My second Zoom meeting was on Tuesday with the Place-Names of Iona project to discuss how we will be working with the QGIS package that team members will be using to access some of the archaeological data and Lidar maps, and also to discuss the issue of 10 digit grid references and the potential change from the old OSGB-36 means of generating latitude and longitude from grid references to the new WGS84 method. It was a productive meeting and we decided that we would switch over to WGS84 and I would update the CMS to incorporate the new library for generating latitude and longitude from grid references.
Also this week I continued to work on the Books and Borrowing project, generating image tilesets for the scans of several volumes of ledgers from Edinburgh University Library and writing scripts to generate pages in the Content Management System, creating ‘next’ and ‘previous’ links as required and associating the relevant images. I also had an email correspondence about some of the querying methods we will develop for the data, such as collocation information.

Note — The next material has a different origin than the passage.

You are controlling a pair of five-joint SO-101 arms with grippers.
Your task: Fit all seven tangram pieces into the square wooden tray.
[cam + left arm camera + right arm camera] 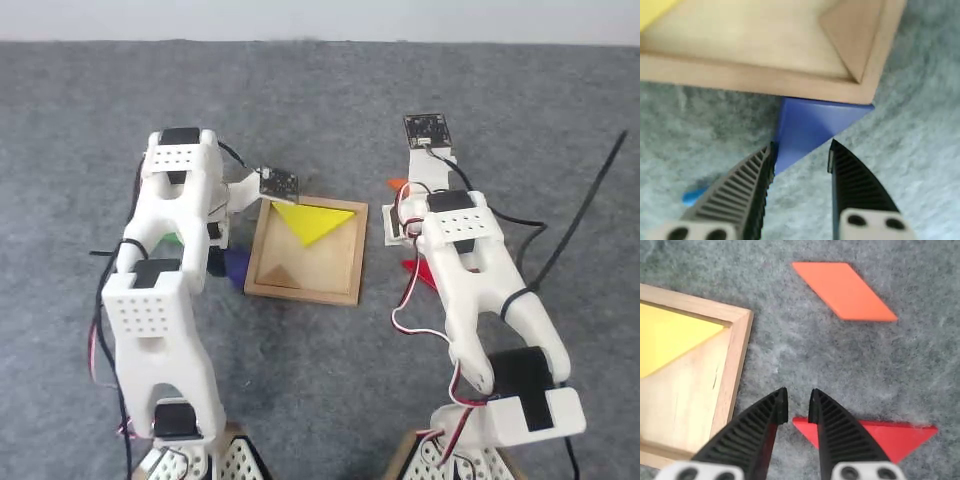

I also gave some feedback on a data management plan for a project I’m involved with, had a chat with Wendy Anderson about a possible future project she’s trying to set up and spent some time making updates to the underlying data of the Interactive Map of Burns Suppers that launched last month. I didn’t have the time to do a huge amount of work on the Anglo-Norman Dictionary this week, but I still managed to migrate some of the project’s old blog posts to our new site over the course of the week.
Finally, I made some updates to the bibliography system for the Dictionary of the Scots Language, updating the new system so it works in a similar manner to the live site. I added ‘Author’ and ‘Title’ to the drop-down items when searching for both to help differentiate them and a search for an item when the user ignores the drop-down options and manually submits the search now works as it does in the live site. I also fixed the issue with selecting ‘Montgomerie, Norah & William’ resulting in a 404 error. This was caused by the ampersand. There were some issues with other non-alphanumeric characters that I’ve fixed too, including slashes and apostrophes.